“It is still too early to assess how big an impact the Funding For Lending Scheme will have but what can be said for certain is that, despite Santander's 0.5% SVR increase, mortgage rates for new fixed rate borrowers have fallen further over the last month.
"In addition, regardless of any increased appetite to lend already engendered by FLS, it has certainly been a major catalyst for the cheaper deals, which are not just confined to mortgages requiring 40% deposit or equity.
“Libor and swap rates have fallen sharply since FLS was announced, with 3m Libor down 0.41% to 0.68%, and swap rates at or very close to all times lows.
"This clearly reduces lenders’ funding costs and furthermore the swap rate yield curve between 2 and 5 years is now almost flat, with 2 year rates at 0.81% and the 5 year just 0.25% higher at 1.06%.
“As a result of this yield curve compression there is now minimal difference between rates for the best 2, 3 and 5 year fixed rate mortgages, with rates starting at just under 3% up to 60% LTV and under 5% up to 90%; furthermore 5 year fixes are at all time lows. This has had a significant impact on our advice and our clients' choice of deal.
“In August 25% of John Charcol clients chose a 5 year fixed rate, compared to 19.4% in July, 19.4% in the first 6 months of this year, 17% in 2011 and only 5.7% in 2010.
“It is likely to be even longer than with FLS before the impact of the new measures announced today by the Government to stimulate the building of more homes can be fully evaluated.
"However, allocating an extra £280bn to the FirstBuy programme to allow an estimated 16,500 further purchases under the FirstBuy scheme provides a very helpful additional option for first-time buyers with only a 5% deposit who buy a new build property.
“Many will prefer the much lower payments for 5 years this scheme produces, compared to a standard 95% mortgage using the Government's other subsidised scheme, NewBuy, and recognise that giving up part of any future capital gain in exchange for paying no interest for 5 years not only significantly improves their cash flow but also provides some protection from house price volatility.
“However, it is not only first-time buyers who are struggling to buy a property with a small deposit and need help.
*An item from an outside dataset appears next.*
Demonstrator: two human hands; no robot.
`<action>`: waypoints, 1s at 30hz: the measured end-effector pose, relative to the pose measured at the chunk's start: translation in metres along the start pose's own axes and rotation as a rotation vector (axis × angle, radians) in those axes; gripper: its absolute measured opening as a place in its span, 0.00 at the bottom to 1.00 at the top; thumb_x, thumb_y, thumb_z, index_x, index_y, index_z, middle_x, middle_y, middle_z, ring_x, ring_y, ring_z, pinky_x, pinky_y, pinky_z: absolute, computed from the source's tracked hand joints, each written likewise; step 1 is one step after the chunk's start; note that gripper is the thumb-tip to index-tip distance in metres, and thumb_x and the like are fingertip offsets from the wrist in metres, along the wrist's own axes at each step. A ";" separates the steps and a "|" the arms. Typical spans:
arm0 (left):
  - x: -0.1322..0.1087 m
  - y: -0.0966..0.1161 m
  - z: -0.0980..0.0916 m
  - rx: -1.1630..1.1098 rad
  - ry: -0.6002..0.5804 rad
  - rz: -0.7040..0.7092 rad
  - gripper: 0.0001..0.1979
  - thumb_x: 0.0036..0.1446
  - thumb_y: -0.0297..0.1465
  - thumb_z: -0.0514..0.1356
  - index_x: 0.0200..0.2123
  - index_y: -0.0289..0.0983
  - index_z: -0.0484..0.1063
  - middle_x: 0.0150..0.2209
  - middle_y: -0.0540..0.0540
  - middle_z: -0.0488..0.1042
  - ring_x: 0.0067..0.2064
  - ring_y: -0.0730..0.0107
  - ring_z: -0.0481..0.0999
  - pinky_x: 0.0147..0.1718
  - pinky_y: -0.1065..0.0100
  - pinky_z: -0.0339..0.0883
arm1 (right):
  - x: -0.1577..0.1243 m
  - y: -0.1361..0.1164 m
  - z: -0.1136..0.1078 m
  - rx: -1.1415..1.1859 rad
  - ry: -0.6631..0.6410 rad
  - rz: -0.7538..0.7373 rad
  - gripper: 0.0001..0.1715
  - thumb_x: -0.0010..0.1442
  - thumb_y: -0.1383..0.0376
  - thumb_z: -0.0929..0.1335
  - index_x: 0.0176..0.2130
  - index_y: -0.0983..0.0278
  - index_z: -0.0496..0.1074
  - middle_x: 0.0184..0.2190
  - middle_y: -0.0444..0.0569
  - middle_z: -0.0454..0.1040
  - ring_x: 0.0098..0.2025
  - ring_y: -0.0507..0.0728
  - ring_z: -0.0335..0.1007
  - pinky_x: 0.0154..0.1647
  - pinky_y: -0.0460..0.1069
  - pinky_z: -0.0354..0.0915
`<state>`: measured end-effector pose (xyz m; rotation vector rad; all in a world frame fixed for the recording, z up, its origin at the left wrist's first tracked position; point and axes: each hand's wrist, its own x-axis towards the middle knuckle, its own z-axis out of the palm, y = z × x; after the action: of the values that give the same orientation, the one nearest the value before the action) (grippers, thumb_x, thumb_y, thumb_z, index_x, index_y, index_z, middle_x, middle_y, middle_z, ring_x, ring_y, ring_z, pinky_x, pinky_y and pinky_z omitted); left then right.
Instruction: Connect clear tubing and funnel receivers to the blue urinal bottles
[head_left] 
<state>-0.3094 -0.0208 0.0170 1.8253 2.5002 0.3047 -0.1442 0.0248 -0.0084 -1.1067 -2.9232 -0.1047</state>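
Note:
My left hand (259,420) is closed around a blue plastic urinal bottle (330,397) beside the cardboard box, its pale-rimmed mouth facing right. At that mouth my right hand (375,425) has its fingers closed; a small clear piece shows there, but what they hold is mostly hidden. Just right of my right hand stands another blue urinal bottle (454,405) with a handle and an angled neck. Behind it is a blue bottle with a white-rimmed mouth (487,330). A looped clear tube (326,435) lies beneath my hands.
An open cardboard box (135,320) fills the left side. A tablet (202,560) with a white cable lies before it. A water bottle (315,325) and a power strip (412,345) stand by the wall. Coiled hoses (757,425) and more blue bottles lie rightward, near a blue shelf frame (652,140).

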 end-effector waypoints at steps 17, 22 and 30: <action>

Many first and second time movers are in at least as difficult a position, with little or no equity in their current property.
"The principle objective of FirstBuy is to stimulate the construction of more homes and there is no logical reason why access to it should be restricted to FTBs. Following the precedent set with NewBuy this product should be more widely available.
“The ultimate cost to the Government of this scheme is tiny, possibly even nil, but it drives clear economic benefits in the wider economy. What better way for new Housing Minister, Mark Prisk, to make an easy hit in the first week of his new role, whilst at the same time helping a wider range of struggling home buyers, than by extending its scope? All it needs is for the product to be given a new name.”